The combined impact of IgLON family proteins Lsamp and Neurotrimin on developing neurons and behavioral profiles in mouse.

Cell surface neural adhesion proteins are critical components in the complex orchestration of cell proliferation, apoptosis, and neuritogenesis essential for proper brain construction and behavior. We focused on the impact of two plasticity-associated IgLON family neural adhesion molecules, Neurotrimin (Ntm) and Limbic system associated membrane protein (Lsamp), on mouse behavior and its underlying neural development. Phenotyping neurons derived from the hippocampi of Lsamp, Ntm and LsampNtm mice was performed in parallel with behavioral testing. While the anatomy of mutant brains revealed no gross changes, the Ntm hippocampal neurons exhibited premature sprouting of neurites and manifested accelerated neurite elongation and branching. We propose that Ntm exerts an inhibitory impact on neurite outgrowth, whereas Lsamp appears to be an enhancer of the said process as premature neuritogenesis in Ntm neurons is apparent only in the presence of Lsamp.
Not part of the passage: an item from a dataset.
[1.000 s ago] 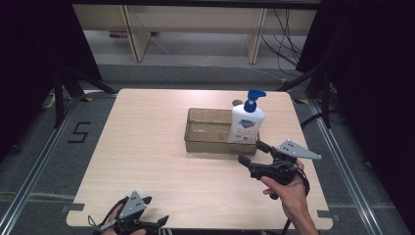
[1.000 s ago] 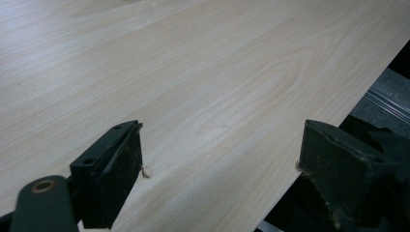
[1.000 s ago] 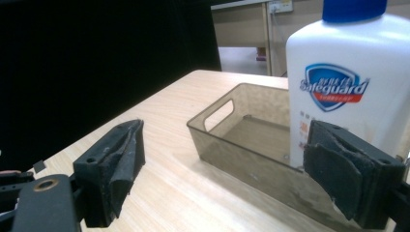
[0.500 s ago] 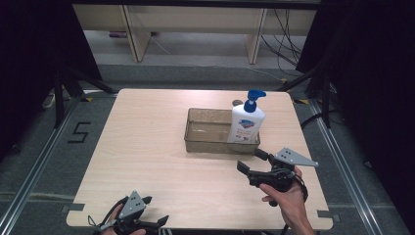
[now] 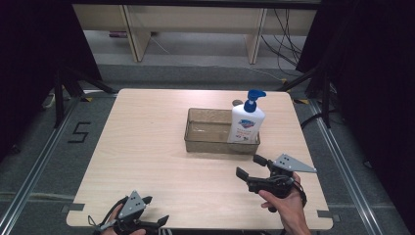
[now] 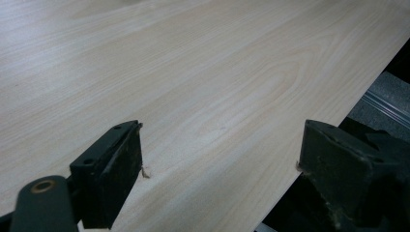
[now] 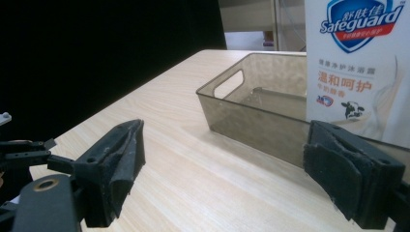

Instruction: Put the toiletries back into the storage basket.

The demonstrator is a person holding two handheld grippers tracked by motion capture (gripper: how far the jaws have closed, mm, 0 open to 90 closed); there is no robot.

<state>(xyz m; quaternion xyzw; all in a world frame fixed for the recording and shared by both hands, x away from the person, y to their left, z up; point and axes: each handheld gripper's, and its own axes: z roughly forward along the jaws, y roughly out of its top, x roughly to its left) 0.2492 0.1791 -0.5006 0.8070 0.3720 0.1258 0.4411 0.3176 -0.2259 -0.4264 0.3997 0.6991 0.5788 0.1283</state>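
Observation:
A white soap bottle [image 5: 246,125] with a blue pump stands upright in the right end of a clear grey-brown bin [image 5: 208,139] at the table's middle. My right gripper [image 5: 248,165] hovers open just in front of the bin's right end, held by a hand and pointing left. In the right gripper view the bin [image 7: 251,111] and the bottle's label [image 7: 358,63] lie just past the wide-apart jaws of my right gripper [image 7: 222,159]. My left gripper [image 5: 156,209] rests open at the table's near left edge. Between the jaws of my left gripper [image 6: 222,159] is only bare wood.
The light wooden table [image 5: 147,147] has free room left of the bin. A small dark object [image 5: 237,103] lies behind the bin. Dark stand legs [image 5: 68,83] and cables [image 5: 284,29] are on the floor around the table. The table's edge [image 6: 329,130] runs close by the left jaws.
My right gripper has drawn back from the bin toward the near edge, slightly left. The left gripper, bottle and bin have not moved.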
We also show interplay between Lsamp and Ntm in regulating tissue homeostasis: the impact of Ntm on cellular proliferation was dependent on Lsamp, and Lsamp appeared to be a positive regulator of apoptosis in the presence of Ntm. Behavioral phenotyping indicated test-specific interactions between Lsamp and Ntm. The phenotypes of single mutant lines, such as reduced swimming speed in Morris water maze and increased activity in the elevated plus maze, were magnified in LsampNtm mice. Altogether, evidence both from behavioral experiments and cultured hippocampal cells show combined and differential interactions between Ntm and Lsamp in the formation of hippocampal circuits and behavioral profiles. We demonstrate that mutual interactions between IgLON molecules regulate the initiation of neurite sprouting at very early ages, and even cell-autonomously, independent of their regulation of cell-cell adhesion.